In Iraq, the Alliance continues to play a key role in the fight against international terrorism, with our training mission.
And we are assisting the Iraqi government and the Iraqi security forces in building a sustainable, transparent, inclusive and effective security institutions and armed force.
They are then better able to fight terrorism, prevent the return of Daesh and stabilize their country.
A lesson from all of our missions is that the sooner we can start to build local capacity, train local forces and build local security institutions, the better for everyone.
Training local forces is one of the best defensive weapons we have.
Peace and stability in Europe is crucial to NATO’s core mission and the security of the Western Balkans is part of Euro-Atlantic stability.
Our offices in Sarajevo, Belgrade and Skopje promote political dialogue and carry out practical cooperation.
We are fully committed to Kosovo’s security.
Our Kosovo mission continues to provide a safe and secure environment and freedom of movement for all communities, in line with the UN mandate.
Today we will devote time to discuss the plans and policies to sharpen our military edge for the future.
Two years ago we adopted the NATO Military Strategy, which sets out our military priorities and approach to current and future threats.
It’s a guide - whatever is required to achieve and maintain our security, within the resources available.
Building on that military strategy, General Tod Wolters, Supreme Allied Commander Europe and his team have developed a concept that focuses on the Deterrence and Defence of the Euro - Atlantic area.
It covers the immediate and short-term response to identified threats based on existing capabilities, people and technology.
And crucially it provides a clear link between the NATO Military Strategy, whilst underpinning the NATO defence planning process, which again marks us out as unique.
In addition, NATO's ability to innovate is what has guaranteed our military superiority over seven decades.
Innovation is an essential part of deterrence and defence and it needs to be accompanied by investment so we maintain our technological edge.
We also have our scientific advances, not just in our own scientists but also the convening authority of the Alliance which works with universities, scientists, engineers, across our huge region with over one billion people.
The organisation, led by Dr Bryan Wells, has more than 6,000 scientists and engineers, and works with you to conduct research, technology, experimentation on a wide range of issues for the future.
So today, we will review and approve the Warfighting Capstone Concept, under the leadership of Supreme Allied Commander Transformation, General Andre Lanata, which takes the triad of the Military Strategy, the concept of Deterrence and Defence of the Euro Atlantic region now with a look further ahead for twenty years.
This provides foresight so that we have the necessary requirements and capabilities for the future.
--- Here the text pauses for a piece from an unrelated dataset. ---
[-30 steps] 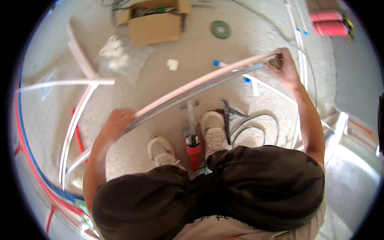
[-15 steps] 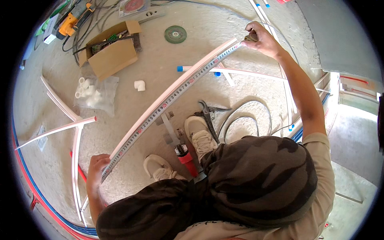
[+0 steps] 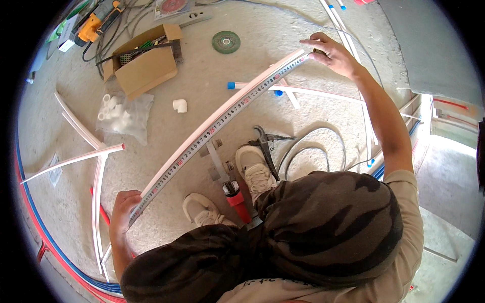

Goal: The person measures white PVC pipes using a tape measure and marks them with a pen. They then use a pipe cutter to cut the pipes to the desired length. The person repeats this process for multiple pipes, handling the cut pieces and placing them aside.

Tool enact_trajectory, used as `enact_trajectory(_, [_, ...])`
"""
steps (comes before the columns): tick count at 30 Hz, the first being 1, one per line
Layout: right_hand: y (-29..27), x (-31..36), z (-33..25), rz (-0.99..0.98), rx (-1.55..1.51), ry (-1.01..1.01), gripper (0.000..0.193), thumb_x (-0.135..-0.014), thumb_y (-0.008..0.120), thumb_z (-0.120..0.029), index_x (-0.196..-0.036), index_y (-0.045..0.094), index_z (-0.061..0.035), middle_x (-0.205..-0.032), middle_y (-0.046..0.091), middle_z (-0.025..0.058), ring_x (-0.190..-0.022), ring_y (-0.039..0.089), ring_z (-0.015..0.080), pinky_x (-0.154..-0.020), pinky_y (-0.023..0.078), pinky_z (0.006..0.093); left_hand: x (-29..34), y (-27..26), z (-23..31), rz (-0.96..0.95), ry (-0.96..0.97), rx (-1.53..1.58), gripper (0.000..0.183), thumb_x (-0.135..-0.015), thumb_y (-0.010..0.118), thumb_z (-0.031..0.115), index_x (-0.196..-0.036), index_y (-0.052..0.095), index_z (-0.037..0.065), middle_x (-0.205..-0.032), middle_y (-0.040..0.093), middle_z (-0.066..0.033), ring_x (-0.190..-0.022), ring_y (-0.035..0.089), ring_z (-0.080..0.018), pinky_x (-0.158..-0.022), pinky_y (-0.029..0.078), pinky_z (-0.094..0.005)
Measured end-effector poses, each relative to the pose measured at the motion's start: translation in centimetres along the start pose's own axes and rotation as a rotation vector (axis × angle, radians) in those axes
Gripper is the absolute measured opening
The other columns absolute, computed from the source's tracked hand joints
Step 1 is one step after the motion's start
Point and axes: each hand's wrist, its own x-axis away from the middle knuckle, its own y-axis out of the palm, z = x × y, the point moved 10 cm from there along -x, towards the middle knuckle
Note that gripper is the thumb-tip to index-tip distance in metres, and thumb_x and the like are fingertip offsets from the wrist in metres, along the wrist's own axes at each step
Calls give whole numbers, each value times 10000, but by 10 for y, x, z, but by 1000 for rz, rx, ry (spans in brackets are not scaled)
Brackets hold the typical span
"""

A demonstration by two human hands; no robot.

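Straightened since the frame half a second earlier are the fingers of the right hand, then curled, now stretched toward the far end of the pale pipe; the whole view has also shifted slightly rightward. From near to far: a red-handled tool lies between the shoes. Nearer the left edge of the floor, along which blue tubing runs, the left hand grips the pipe's near end together with the tape measure. Pipe and blade, side by side, slant above the floor toward its far right corner. There the right hand grasps the dark, mostly hidden case of the tape measure. Toward the far left corner stand a bag of white fittings and an open carton. The step in hand is judged to be measuring the pipe's length; the next move calls for keeping the blade aligned and reading it at the far end. Relative to the floor, pipe and left hand appear practically unchanged.
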Motion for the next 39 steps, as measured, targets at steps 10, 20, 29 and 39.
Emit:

And today we will review it in detail before sending advice, our advice, to the Secretary General and North Atlantic Council.
So therefore today we will focus on:
Operations, missions and activities, as well as meeting with our Operational partners, many of whom are here in person.
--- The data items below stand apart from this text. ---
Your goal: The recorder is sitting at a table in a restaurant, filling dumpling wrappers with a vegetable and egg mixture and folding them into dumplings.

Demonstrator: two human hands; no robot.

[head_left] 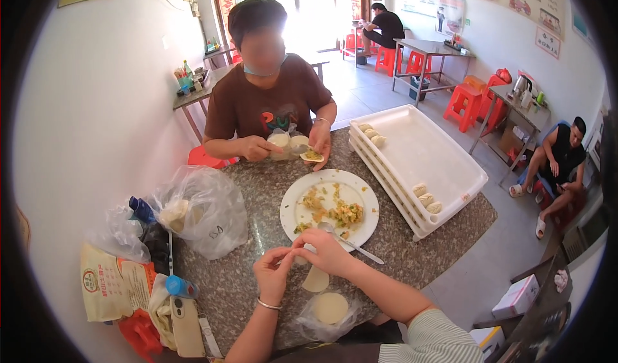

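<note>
Over the near edge of the plate, my left hand (273,276) and my right hand (326,253) meet with fingertips pinched together on a pale dumpling (303,256), mostly hidden by the fingers. Below them on the table lies a single round dumpling wrapper (316,279). Closer to me, a stack of wrappers (331,307) sits on a clear plastic bag. The white plate (297,195) holds chopped yellow-green filling (347,215). A metal spoon (362,251) rests across its near rim, beside my right hand.
Across the table, a person (270,99) spoons filling onto a wrapper. Stacked white trays (444,150) with several folded dumplings stand at the right. To the left are a plastic bag (209,212), a flour sack (103,282), a blue-capped container (181,287) and a phone (187,327).
</note>
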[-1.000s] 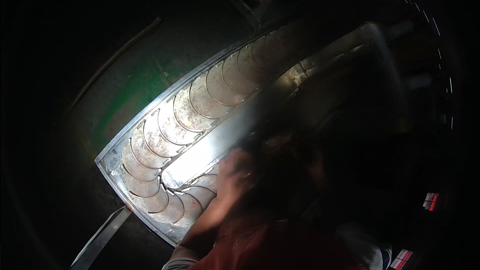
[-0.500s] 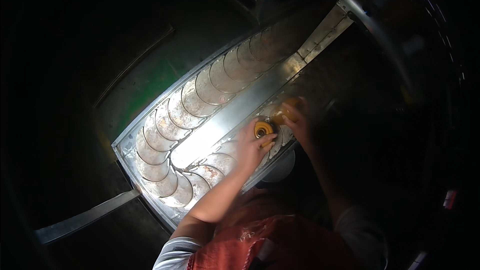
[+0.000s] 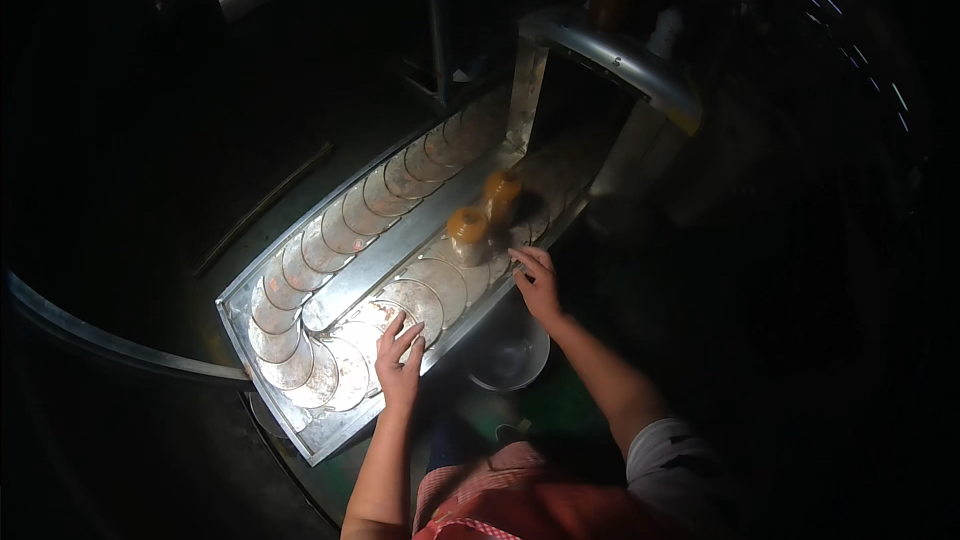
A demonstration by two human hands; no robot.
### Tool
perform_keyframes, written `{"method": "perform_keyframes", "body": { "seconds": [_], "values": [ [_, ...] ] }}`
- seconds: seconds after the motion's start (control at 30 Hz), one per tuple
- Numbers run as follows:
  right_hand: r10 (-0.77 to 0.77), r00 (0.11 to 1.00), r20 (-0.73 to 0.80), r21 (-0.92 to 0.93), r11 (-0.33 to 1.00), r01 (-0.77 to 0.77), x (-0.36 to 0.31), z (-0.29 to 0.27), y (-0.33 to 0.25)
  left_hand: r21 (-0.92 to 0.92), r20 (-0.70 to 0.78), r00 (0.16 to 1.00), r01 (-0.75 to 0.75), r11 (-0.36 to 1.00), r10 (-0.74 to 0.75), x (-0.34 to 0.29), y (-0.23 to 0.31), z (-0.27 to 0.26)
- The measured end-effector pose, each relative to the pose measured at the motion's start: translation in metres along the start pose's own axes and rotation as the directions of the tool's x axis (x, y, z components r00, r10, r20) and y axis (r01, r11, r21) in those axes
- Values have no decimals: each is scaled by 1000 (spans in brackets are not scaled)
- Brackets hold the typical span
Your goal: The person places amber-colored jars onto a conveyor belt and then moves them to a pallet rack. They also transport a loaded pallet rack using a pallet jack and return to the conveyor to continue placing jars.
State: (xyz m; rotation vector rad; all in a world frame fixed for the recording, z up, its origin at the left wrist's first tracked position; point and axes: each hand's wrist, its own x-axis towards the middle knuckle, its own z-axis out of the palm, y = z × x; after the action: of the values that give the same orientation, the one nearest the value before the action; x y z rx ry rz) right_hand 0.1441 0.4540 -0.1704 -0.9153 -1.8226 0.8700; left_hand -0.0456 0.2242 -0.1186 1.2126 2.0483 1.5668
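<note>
Two orange-yellow rounded pieces with narrower tops stand upright on the round plates of a conveyor; the nearer piece (image 3: pixel 467 227) is slightly left of the farther piece (image 3: pixel 502 192). Their exact kind is unclear in the dim light. My right hand (image 3: pixel 538 285) is just right of the nearer piece, over the conveyor's near edge, its fingers apart and nothing in them. Down to the left, my left hand (image 3: pixel 400 365) hovers by the brightly lit plates (image 3: pixel 413 302), fingers spread and holding nothing.
The overlapping plates bend round in a U inside a metal tray rim (image 3: pixel 283 432). A metal strip (image 3: pixel 395 245) divides the two runs. At the far end rises a metal arch (image 3: pixel 610 55). A translucent bowl (image 3: pixel 510 358) sits below the near edge; a curved rail (image 3: pixel 120 345) lies left.
Both hands have let go of the orange-yellow pieces, which now stand on the plates. My left hand has moved down and left, my right hand nearer to me. The view has shifted.
</note>
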Motion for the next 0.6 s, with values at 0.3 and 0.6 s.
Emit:
{"method": "perform_keyframes", "body": {
  "seconds": [0.3, 0.6],
  "values": [
    [277, 720, 636, 15, 929, -370, -233, 0, -104, -371, -334, 561, 660, 653, -757, -313, -12, -186],
    [154, 145, 977, -56, 850, -525, -384, 218, -234, -684, -594, -20, 539, 492, -804, -573, -98, -335]
  ]
}}
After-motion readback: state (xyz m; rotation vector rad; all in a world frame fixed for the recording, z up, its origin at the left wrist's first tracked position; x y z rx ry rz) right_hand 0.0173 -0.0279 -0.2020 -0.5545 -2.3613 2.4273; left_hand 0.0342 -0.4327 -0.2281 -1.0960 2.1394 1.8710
We will align our Defence and Deterrence concept and look forward to implementation,
We will approve the NATO’s Warfighting Capstone Concept and discuss lessons from the COVID crisis
In addition we continue to work together with our Commands to streamline and synchronise all our work, making best use of resources.
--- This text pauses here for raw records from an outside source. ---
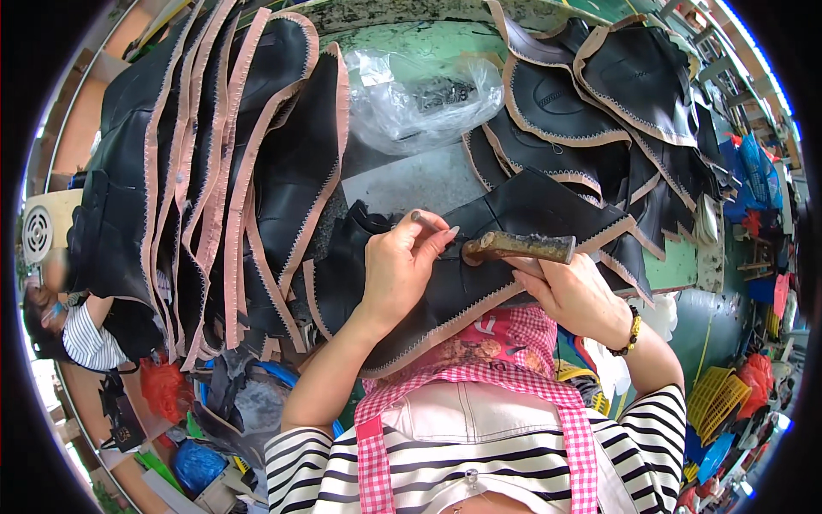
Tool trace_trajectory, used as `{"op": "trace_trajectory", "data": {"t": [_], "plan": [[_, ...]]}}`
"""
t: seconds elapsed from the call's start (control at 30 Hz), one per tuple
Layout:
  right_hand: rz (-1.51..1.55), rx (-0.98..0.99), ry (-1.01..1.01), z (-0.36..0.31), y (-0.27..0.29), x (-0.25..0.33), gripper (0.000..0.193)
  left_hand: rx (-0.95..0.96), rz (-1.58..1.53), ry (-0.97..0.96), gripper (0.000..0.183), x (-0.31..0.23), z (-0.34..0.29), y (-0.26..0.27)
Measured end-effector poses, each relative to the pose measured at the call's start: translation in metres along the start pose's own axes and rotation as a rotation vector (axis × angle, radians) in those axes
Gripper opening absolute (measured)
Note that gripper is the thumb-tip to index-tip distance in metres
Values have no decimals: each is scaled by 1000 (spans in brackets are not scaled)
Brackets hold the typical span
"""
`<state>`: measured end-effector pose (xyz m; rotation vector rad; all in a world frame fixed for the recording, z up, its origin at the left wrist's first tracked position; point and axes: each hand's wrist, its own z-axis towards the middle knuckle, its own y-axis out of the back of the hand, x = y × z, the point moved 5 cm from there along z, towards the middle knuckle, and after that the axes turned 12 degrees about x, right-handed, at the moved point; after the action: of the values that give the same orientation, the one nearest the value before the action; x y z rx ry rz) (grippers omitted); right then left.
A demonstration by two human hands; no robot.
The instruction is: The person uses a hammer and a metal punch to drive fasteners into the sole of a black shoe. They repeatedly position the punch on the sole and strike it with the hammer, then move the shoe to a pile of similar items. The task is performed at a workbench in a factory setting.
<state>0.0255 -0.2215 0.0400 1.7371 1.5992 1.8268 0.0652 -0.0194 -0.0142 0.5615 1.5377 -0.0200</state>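
Across my lap and the table's near edge lies a black leather-like piece (pixel 441 300) with a tan border and zigzag stitching. My left hand (pixel 394 270) is closed above it, pinching a short thin metal rod like a punch (pixel 424 221) between thumb and fingers. The rod's lower end is hidden by the hand. Gripped in my right hand (pixel 582 300) is a hammer (pixel 524 247) with a worn, rusty head, held over the same piece just right of the left hand. Most of its handle is hidden.
Stacked black pieces with tan borders (pixel 235 163) stand at left; more (pixel 556 98) lie at right. Between them are a clear plastic bag (pixel 419 103) and a grey slab (pixel 415 184). Another person (pixel 90 330) sits at far left. A yellow crate (pixel 717 403) stands at right.
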Motion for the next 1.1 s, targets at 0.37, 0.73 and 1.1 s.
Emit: {"op": "trace_trajectory", "data": {"t": [0.37, 0.73, 1.1], "plan": [[56, 16, 78, 0, 50, 26, 32, -53, 455, -287, 10, -35, 0, -5], [10, 31, 8, 3, 11, -8, 24, -33, -157, 37, 7, -3, 0, -3], [145, -30, -37, 0, 48, 7, 24, -22, 71, -20, 7, -6, 2, -7]]}}
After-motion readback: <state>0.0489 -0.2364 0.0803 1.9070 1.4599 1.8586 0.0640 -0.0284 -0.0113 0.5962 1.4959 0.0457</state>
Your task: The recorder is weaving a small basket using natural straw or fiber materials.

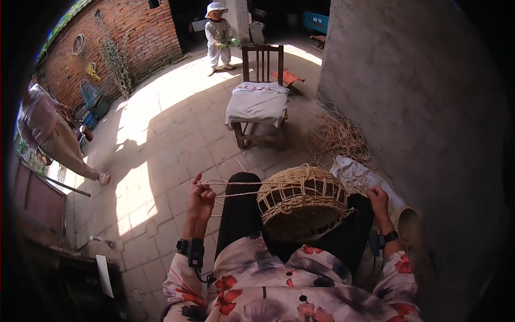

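A round basket [303,214] woven from straw-coloured rope rests tilted on my lap between my knees, its dark round face toward me. Pale twisted cord [236,183] stretches from its left side to my left hand [201,197], which is closed on the strands and held out left of my knee. On the other side, my right hand [377,199] is closed beside the basket's right edge, near loose rope strands. What sits between its fingers is too small to make out.
A wooden chair [263,59] with a white cloth stands ahead. Tangled rope [340,137] and a pale sack [351,170] lie by the grey wall [418,91] on my right. A child [217,37] stands beyond the chair; another person [53,129] is at far left.
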Tool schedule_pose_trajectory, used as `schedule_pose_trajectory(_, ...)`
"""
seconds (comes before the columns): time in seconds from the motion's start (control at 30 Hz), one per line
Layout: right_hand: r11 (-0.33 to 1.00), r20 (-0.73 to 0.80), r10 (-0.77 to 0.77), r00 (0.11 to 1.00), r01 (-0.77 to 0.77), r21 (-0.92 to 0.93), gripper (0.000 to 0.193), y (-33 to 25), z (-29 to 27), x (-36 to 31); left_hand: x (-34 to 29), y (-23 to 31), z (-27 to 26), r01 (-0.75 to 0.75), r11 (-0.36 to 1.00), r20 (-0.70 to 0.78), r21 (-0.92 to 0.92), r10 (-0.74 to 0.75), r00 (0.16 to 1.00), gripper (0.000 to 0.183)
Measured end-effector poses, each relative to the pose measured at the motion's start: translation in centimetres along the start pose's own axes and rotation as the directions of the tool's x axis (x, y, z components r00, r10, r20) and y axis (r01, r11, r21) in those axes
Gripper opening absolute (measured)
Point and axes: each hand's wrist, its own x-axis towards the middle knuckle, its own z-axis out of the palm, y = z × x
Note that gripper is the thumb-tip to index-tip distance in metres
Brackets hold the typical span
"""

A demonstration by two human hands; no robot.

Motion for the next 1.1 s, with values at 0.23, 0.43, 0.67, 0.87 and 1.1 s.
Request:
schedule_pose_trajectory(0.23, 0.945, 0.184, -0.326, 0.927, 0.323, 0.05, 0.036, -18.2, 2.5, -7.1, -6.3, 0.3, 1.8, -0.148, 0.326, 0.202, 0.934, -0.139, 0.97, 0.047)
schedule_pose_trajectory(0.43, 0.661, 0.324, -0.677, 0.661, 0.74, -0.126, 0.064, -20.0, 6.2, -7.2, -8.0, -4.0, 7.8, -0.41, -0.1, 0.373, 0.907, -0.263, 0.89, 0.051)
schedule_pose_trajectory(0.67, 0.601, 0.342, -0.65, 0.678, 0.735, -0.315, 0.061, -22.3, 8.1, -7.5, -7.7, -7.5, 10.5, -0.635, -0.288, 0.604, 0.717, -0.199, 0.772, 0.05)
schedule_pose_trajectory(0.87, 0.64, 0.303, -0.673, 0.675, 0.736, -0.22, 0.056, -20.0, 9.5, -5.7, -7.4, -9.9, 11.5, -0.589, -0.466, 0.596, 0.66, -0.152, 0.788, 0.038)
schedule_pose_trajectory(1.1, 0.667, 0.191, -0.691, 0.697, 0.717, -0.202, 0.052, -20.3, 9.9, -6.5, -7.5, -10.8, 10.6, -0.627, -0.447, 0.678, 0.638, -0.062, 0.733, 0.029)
And to do that we need and have a strong team of leaders.
Today, I would particularly like to welcome the new Chiefs of Defence,
Admiral Art McDonald from Canada. Welcome Art.
General Flemming Lentfer from Denmark. Welcome Flemming.
Bryndís Kjartansdóttir from Iceland. Welcome Bryndis.
General Steve Thull from Luxembourg. Welcome Steve.
And to that to say in closing, 2020 was a challenging year but we did not miss a beat on operations and support to the Alliance.
As we look forward, it is absolutely clear this link with CHODs and National Military Authorities is as vital as it was when we were created as a Standing Committee in 1949.
I look forward to your advice and guidance on all our work
And can I now ask our cameras to leave so I can welcome the Secretary General and begin our conference?